You tried your best and the Golden Rescue will find Zoe a great home without cats.
I admire all you have done for her!


----------



## swishywagga (Nov 13, 2012)

So sorry it didn't work out, but bless you for doing so much for Zoe after what must have been a very traumatic time for her , I'm certain she was so glad to have been with you.


----------



## Sweet Girl (Jun 10, 2010)

I'm so sorry. But I know how hard you tried, and how you truly were not going to give up on this girl. I don't think you have with this decision, either. I agree, she will be better off in a pet-free home. I hope it works out with the person the rescue was thinking of.


----------



## LynnC (Nov 14, 2015)

I am so sorry. Thank you and your wife for trying so hard with Zoe.


----------



## dlmrun2002 (Mar 4, 2011)

Hopefully she finds a forever home soon so she can enjoy her years remaining.
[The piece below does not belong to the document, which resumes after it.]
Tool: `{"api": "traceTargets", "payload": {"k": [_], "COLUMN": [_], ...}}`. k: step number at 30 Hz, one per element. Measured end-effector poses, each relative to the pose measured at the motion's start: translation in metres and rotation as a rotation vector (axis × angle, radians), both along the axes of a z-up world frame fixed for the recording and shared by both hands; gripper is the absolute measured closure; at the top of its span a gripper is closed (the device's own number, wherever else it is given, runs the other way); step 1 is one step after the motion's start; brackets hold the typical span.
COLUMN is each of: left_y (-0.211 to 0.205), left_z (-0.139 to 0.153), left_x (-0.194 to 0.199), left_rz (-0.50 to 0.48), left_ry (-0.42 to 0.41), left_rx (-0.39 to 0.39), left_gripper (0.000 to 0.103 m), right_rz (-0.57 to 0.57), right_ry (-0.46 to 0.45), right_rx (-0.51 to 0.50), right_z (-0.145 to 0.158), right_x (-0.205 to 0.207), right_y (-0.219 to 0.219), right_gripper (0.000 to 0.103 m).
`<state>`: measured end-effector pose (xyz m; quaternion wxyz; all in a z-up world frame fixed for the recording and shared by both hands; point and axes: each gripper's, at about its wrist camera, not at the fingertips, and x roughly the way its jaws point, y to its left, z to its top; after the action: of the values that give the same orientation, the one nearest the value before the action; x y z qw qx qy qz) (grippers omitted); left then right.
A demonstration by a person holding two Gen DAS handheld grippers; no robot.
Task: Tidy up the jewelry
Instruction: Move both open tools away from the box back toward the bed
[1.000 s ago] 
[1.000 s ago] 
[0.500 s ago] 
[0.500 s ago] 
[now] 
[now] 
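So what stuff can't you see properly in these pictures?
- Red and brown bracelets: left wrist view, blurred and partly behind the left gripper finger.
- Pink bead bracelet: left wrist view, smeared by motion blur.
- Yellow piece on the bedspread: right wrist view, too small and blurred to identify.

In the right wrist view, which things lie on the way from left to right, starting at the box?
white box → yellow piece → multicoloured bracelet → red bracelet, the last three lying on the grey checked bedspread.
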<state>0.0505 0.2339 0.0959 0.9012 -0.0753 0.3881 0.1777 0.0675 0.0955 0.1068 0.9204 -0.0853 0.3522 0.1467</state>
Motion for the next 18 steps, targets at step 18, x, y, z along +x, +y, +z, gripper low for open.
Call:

Thanks for helping her. 

dlm ny country


----------



## Neeko13 (Jul 10, 2010)

I'm sorry it hasn't worked out for Zoey..thank you for taking her in..i hope she finds a wonderful cat free home, where she can relax and enjoy her life..you and your wife did everything you could...


----------



## KathyL (Jul 6, 2011)

I'm so sorry things did not work out for you and Zoe. As others have said, you have given her a second chance by taking her in and updating her medical. If she had spent most of her life in a home without other pets, particularly cats, that might be the answer. I've never lived with cats and not sure I would want to either so . . . I hope things work out for everyone.


----------



## kellyguy (Mar 5, 2014)

KathyL said:


> I'm so sorry things did not work out for you and Zoe. As others have said, you have given her a second chance by taking her in and updating her medical. If she had spent most of her life in a home without other pets, particularly cats, that might be the answer. I've never lived with cats and not sure I would want to either so . . . I hope things work out for everyone.


I'm not a "cat person" either, but we always seem to have two.

We're still working on a solution that will give 
Zoe a wonderful and stable forever home. Our hoped for foster / adopter turned out to have not just "a" cat, but 15 cats. Our insanity continues.

We have our next heart-worm treatment Monday and have a crate set up and are working on introducing and acclimating her to being crated at all times we aren't fully engaged in supervising her. So far my Duffy has been in the crate without hesitation, even though he's really never been crate trained but Zoe is still quite leery.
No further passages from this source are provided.